**INFORMATION**:

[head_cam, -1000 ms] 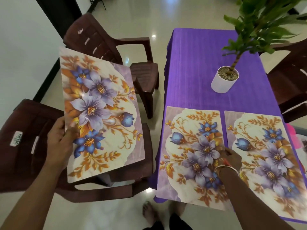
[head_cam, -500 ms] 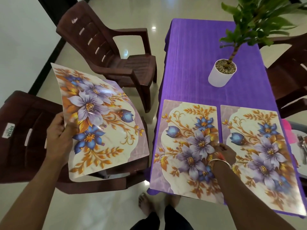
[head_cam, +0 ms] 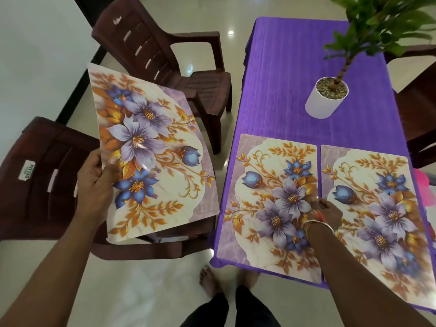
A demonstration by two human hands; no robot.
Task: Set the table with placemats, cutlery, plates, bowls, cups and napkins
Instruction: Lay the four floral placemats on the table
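Left grip (head_cam: 99, 182) tight on placemat (head_cam: 153, 147)

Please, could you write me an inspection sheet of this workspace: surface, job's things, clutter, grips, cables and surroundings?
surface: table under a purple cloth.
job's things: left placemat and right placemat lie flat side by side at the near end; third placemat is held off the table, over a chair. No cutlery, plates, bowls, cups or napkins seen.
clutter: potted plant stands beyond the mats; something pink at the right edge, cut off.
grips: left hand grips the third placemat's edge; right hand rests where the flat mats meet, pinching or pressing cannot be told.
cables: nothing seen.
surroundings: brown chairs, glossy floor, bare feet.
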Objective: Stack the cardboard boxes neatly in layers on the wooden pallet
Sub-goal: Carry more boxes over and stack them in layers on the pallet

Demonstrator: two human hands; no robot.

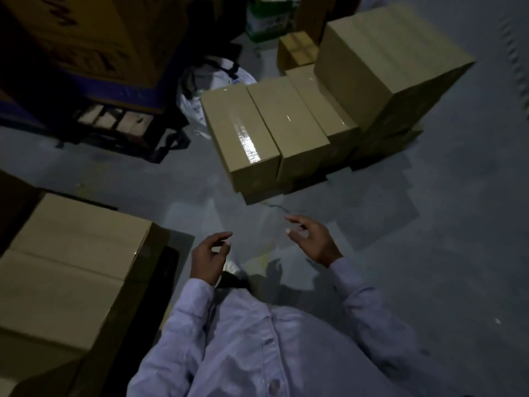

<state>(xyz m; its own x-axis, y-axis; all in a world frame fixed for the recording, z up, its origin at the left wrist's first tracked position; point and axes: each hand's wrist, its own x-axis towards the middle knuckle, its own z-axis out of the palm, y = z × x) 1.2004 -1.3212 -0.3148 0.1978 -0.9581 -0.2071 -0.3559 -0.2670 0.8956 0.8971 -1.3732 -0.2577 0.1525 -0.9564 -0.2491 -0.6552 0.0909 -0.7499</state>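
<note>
1. The left hand hangs over the grey floor. Its fingers are loosely curled and the thumb is near the fingertips. It holds nothing and touches nothing.
2. The right hand hangs just beside it, fingers spread apart and lightly bent. It is also empty and clear of every box.
3. Both wrists come out of pale shirt sleeves at the bottom of the view.
4. Ahead of the hands, near them but apart, three cardboard boxes lie side by side in a row. They are long, narrow and plain brown. Each is sealed along the top with clear tape that glints in the dim light.
5. The edge of a lower layer shows under the row. What carries the pile is too dark to tell.
6. Right of the row and against it, a tall stack of the same brown cardboard rises well above it.
7. A small box stands behind the row.
8. Left of the left hand stands a large box, plain brown with a seam across its closed top.
9. Farther off, a white plastic bag lies left of the row, and a printed carton fills the upper left corner.
</note>
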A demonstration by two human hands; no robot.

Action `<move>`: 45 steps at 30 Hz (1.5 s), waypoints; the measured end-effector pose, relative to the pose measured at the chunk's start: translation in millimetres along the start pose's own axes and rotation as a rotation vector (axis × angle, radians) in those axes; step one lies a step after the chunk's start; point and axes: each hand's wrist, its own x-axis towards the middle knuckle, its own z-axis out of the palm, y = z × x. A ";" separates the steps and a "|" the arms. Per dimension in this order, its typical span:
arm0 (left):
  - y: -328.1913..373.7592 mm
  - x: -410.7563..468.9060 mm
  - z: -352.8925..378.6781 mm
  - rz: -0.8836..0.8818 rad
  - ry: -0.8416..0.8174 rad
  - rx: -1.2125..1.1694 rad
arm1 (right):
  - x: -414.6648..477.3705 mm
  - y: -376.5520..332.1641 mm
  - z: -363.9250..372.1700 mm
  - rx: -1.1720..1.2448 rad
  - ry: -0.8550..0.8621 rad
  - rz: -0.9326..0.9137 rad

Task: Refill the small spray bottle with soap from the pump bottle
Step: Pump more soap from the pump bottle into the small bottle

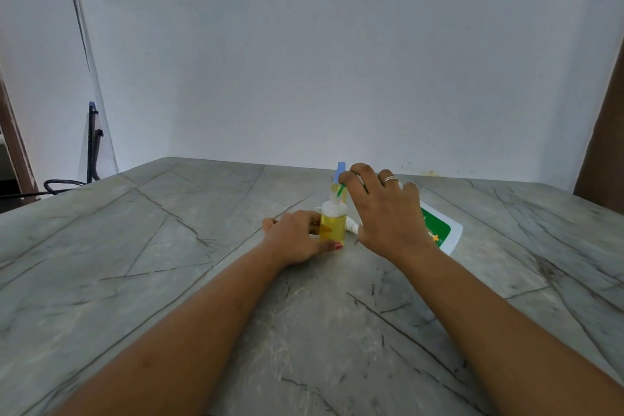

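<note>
The small clear spray bottle (333,224) holds yellow liquid and stands upright on the table. My left hand (297,240) grips its lower body from the left. My right hand (385,213) hovers just right of it, fingertips pinched on a thin green piece (341,188) that slants down to the bottle's white neck. The white pump bottle (444,233) with a green label lies on its side behind my right hand. Its white spout (352,228) pokes out beside the small bottle. My right hand hides most of the pump bottle.
A second bottle with a blue cap (341,168) and yellow contents stands directly behind the small bottle. The grey marble table (202,280) stretches wide on all sides. A white wall rises at the table's far edge. A dark cable and stand sit off the table's left corner.
</note>
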 end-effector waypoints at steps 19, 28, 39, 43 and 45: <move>-1.1 1.0 1.3 -0.004 0.000 -0.005 | 0.4 1.7 0.9 0.019 0.046 0.004; -1.6 0.1 0.6 0.013 0.016 -0.009 | -1.3 1.4 -0.7 0.012 0.030 -0.024; -0.3 -0.2 0.9 0.003 0.016 -0.004 | -0.3 1.4 -0.4 0.019 -0.011 0.010; -0.7 -1.1 0.6 0.009 0.021 -0.010 | -0.3 3.6 0.1 0.040 0.018 0.009; -1.4 -1.4 0.8 0.012 0.022 -0.013 | -0.3 5.0 -0.3 0.059 0.038 0.002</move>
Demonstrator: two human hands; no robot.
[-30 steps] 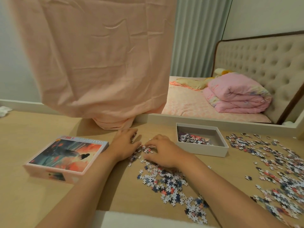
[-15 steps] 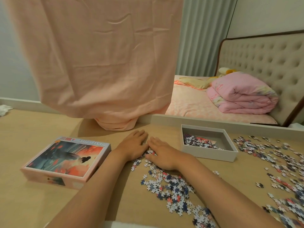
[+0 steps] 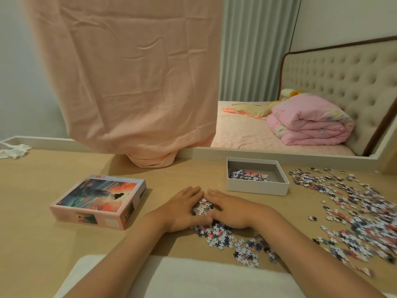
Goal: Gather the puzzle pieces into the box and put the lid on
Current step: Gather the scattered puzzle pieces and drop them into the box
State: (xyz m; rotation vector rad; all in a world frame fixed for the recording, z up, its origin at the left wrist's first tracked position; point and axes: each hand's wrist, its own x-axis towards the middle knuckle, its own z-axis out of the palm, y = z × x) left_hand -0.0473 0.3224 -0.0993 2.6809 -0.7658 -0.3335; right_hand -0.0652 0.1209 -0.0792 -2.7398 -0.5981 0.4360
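Note:
My left hand [image 3: 181,208] and my right hand [image 3: 231,210] lie side by side on the wooden table [image 3: 53,244], fingers straight, cupping a small heap of puzzle pieces [image 3: 202,208] between them. More loose pieces [image 3: 227,237] trail toward me from the hands. The open white box [image 3: 256,188] stands just beyond my right hand with several pieces [image 3: 242,175] inside. Its lid [image 3: 98,200], printed with an orange and blue picture, lies to the left of my left hand.
A wide scatter of pieces [image 3: 352,209] covers the table's right side. A peach cloth [image 3: 137,82] hangs down to the table behind the hands. A white cushion [image 3: 182,278] sits at the near edge. Crumpled white tissue [image 3: 15,150] lies far left.
Both hands have slid toward me and come together, sweeping pieces into a tighter heap between them. The camera has moved back slightly.

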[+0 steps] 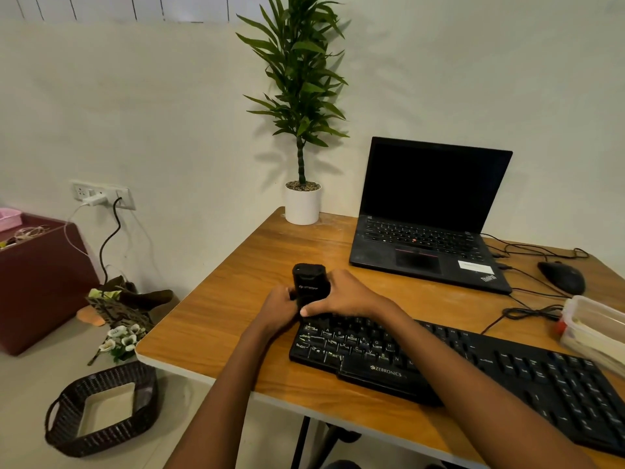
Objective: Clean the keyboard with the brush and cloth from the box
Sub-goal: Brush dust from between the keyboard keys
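Wooden desk [216, 319], black white-lettered keyboard [507, 367], left hand [279, 311] and right hand [345, 294] both clasped round a stubby black brush [308, 282].

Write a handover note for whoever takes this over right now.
The left grip and the right grip both hold the black brush upright at the far-left corner of the keyboard.
The clear box sits at the right edge of the table, beyond the keyboard's right end. No cloth shows outside it.
Done: brush out and in hand.
Left: brushing the keys (progress cannot be told), then wiping with the cloth.
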A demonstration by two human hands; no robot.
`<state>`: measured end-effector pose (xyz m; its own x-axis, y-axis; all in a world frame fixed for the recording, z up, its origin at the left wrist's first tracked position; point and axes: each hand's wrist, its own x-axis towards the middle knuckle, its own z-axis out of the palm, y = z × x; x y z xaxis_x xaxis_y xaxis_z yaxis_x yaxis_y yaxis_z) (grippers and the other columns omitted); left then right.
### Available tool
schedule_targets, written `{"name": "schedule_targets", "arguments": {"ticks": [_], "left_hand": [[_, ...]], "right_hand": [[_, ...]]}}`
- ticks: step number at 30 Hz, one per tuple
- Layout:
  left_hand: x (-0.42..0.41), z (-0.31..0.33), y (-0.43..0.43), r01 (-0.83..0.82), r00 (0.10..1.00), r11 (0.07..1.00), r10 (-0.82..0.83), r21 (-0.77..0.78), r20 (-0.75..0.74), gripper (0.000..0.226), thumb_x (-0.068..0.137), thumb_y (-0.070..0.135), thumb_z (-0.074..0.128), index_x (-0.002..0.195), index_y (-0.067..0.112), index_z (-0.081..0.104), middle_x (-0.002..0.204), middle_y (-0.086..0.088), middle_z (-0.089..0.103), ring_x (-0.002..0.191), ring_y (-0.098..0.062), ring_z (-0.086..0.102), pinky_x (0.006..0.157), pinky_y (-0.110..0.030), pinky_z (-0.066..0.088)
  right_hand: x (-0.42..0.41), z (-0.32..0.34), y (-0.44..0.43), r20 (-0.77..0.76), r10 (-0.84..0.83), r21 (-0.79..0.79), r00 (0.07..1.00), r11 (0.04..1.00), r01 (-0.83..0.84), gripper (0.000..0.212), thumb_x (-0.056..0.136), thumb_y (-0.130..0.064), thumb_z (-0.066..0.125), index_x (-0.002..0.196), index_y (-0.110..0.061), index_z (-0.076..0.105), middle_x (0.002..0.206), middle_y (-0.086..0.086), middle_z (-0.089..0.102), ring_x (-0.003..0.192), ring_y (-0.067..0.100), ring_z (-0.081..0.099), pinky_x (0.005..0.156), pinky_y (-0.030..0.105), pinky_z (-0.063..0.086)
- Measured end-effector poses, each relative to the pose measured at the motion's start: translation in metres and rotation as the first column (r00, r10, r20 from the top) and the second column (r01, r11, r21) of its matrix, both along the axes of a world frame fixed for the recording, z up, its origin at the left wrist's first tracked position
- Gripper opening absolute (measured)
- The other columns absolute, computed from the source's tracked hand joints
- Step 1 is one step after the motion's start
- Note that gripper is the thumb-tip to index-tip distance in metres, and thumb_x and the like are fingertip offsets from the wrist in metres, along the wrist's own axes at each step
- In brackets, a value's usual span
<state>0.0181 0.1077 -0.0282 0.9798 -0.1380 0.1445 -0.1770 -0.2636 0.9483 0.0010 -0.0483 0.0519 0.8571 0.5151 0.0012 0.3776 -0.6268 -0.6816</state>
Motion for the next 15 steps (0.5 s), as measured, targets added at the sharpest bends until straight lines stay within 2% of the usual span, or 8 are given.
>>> {"name": "schedule_targets", "arguments": {"ticks": [2,3,5,7,9,11,13,15], "left_hand": [[-0.001,0.002,-0.002,0.011,1.000,1.000,-0.011,0.018,-0.010,0.013,0.086,0.009,0.062,0.075,0.011,0.069,0.071,-0.001,0.069,0.066,-0.010,0.063,0.062,-0.027,0.048],[0.000,0.002,-0.002,0.014,1.000,1.000,-0.014,0.024,-0.017,0.016,0.090,0.005,0.058,0.082,0.011,0.071,0.075,0.001,0.070,0.071,-0.010,0.064,0.065,-0.024,0.049],[0.002,0.001,-0.002,0.003,1.000,1.000,-0.003,0.031,-0.026,0.018,0.092,0.002,0.054,0.095,0.009,0.071,0.088,-0.003,0.070,0.084,-0.016,0.066,0.076,-0.029,0.053],[0.002,0.001,-0.002,-0.009,1.000,1.000,0.010,0.019,-0.026,0.020,0.092,0.001,0.054,0.095,0.011,0.071,0.092,-0.006,0.071,0.087,-0.019,0.067,0.080,-0.033,0.054],[0.002,0.001,-0.003,-0.024,0.999,0.999,0.025,0.031,-0.021,0.020,0.091,0.001,0.056,0.089,0.014,0.071,0.086,-0.004,0.071,0.080,-0.016,0.067,0.075,-0.030,0.053],[0.001,0.002,-0.002,-0.024,1.000,0.999,0.024,0.045,0.006,0.017,0.089,0.003,0.059,0.081,0.013,0.070,0.079,-0.004,0.070,0.071,-0.011,0.064,0.068,-0.027,0.050],[0.000,0.005,0.001,-0.013,1.000,0.998,0.012,0.056,0.014,0.015,0.087,0.002,0.061,0.076,0.010,0.069,0.073,-0.004,0.068,0.066,-0.010,0.062,0.063,-0.026,0.049],[0.000,0.006,0.003,0.006,1.000,0.998,-0.007,0.069,0.007,0.015,0.087,-0.001,0.060,0.076,0.004,0.069,0.065,0.005,0.067,0.061,-0.005,0.061,0.061,-0.020,0.047]], "right_hand": [[-0.005,-0.006,-0.009,0.006,-0.052,0.120,0.999,0.991,0.051,0.035,0.070,-0.021,0.081,0.097,-0.016,0.060,0.090,0.001,0.065,0.083,0.014,0.062,0.072,0.026,0.052],[-0.008,-0.005,-0.018,-0.027,-0.069,0.149,0.997,0.986,0.072,0.040,0.069,-0.019,0.081,0.102,-0.017,0.058,0.095,0.002,0.065,0.086,0.017,0.063,0.074,0.028,0.053],[-0.012,0.004,-0.036,-0.128,-0.040,0.126,0.991,0.990,0.057,0.045,0.071,-0.015,0.080,0.105,-0.023,0.051,0.093,0.000,0.063,0.078,0.018,0.061,0.063,0.025,0.050],[-0.014,0.014,-0.042,-0.142,-0.005,0.025,0.990,1.000,0.009,0.047,0.071,-0.014,0.079,0.107,-0.022,0.050,0.094,0.001,0.062,0.074,0.015,0.058,0.058,0.022,0.047],[-0.011,0.017,-0.036,-0.069,0.007,-0.050,0.998,0.999,-0.010,0.049,0.071,-0.015,0.079,0.113,-0.016,0.054,0.105,0.003,0.063,0.086,0.012,0.058,0.069,0.015,0.045],[-0.009,0.014,-0.021,-0.011,0.032,-0.057,0.999,0.998,-0.033,0.050,0.070,-0.017,0.080,0.115,-0.011,0.057,0.109,0.004,0.064,0.094,0.011,0.057,0.076,0.012,0.043],[-0.008,0.003,-0.008,0.003,0.042,0.014,0.999,0.999,-0.042,0.045,0.069,-0.018,0.081,0.108,-0.013,0.060,0.100,0.001,0.066,0.091,0.010,0.059,0.075,0.016,0.046],[-0.007,-0.007,-0.006,0.003,0.004,0.120,1.000,0.993,-0.004,0.040,0.068,-0.018,0.082,0.103,-0.016,0.061,0.093,-0.003,0.065,0.087,0.010,0.061,0.074,0.020,0.048]]}}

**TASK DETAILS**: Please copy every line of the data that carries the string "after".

**EXERCISE OUTPUT**:
Action `<move>`: 45 steps at 30 Hz (1.5 s), waypoints; the measured end-effector pose, relative to the pose measured at the chunk's start: translation in millimetres along the start pose's own axes and rotation as a rotation vector (axis × angle, radians) in those axes; step one lies a step after the chunk's start; point and axes: each hand's wrist, its own x-axis towards the middle knuckle, its own z-axis out of the palm, y = z × x. A ";" separates the steps and a "|" the arms. Per dimension in this order, its typical span:
- Step 1 is one step after the motion's start

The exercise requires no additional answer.